### THE PROBLEM
Write the listing below out again exactly, though only as far as the line with "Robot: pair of", which is included.

### COLLECTED DATA
◆ ◆ ◆ ◆

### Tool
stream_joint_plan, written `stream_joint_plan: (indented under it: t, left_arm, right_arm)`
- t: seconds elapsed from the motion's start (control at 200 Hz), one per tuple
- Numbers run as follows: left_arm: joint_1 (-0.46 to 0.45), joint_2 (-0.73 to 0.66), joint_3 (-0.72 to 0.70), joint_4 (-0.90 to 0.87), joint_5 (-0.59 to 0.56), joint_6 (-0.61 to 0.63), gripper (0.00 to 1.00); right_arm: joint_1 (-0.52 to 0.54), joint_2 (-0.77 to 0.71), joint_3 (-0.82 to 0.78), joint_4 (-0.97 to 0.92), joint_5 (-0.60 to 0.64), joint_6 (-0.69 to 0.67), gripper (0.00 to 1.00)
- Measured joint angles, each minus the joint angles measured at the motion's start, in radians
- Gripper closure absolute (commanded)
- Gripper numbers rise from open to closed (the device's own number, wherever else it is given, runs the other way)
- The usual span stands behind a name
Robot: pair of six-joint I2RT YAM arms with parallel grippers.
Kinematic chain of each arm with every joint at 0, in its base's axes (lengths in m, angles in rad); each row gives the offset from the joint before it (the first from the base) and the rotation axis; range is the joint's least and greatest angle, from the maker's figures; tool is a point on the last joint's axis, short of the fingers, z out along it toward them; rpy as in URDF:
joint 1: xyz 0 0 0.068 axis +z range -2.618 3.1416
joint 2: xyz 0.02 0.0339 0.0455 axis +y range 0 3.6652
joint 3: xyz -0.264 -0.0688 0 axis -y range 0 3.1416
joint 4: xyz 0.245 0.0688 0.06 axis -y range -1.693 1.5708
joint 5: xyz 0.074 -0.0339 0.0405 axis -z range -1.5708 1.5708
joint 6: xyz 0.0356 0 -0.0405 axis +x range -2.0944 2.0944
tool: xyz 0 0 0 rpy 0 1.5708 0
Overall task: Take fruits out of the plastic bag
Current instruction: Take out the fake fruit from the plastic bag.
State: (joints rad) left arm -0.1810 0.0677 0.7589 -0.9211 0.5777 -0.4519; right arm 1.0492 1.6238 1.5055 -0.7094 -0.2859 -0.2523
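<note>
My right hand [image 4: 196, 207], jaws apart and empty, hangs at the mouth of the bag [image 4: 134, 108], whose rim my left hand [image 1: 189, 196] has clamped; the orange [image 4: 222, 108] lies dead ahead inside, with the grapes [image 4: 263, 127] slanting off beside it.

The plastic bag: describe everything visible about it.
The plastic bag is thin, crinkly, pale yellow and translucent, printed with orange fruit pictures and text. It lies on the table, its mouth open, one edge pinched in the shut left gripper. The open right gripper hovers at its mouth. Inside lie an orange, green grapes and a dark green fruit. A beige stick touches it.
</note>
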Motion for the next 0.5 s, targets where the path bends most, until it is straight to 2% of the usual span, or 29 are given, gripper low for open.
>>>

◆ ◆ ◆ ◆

### SOLUTION FOR THIS EXERCISE
### Tool
stream_joint_plan, written `stream_joint_plan: (indented under it: t, left_arm, right_arm)`
- t: seconds elapsed from the motion's start (control at 200 Hz), one per tuple
- Numbers run as follows: left_arm: joint_1 (-0.46 to 0.45), joint_2 (-0.73 to 0.66), joint_3 (-0.72 to 0.70), joint_4 (-0.90 to 0.87), joint_5 (-0.59 to 0.56), joint_6 (-0.61 to 0.63), gripper (0.00 to 1.00); right_arm: joint_1 (-0.52 to 0.54), joint_2 (-0.77 to 0.71), joint_3 (-0.82 to 0.78), joint_4 (-0.97 to 0.92), joint_5 (-0.60 to 0.64), joint_6 (-0.69 to 0.67), gripper (0.00 to 1.00)
- Measured joint angles, each minus the joint angles measured at the motion's start, in radians
- Gripper closure absolute (commanded)
- Gripper numbers rise from open to closed (the device's own number, wherever else it is given, runs the other way)
- The usual span stands behind a name
Robot: pair of six-joint I2RT YAM arms with parallel grippers.

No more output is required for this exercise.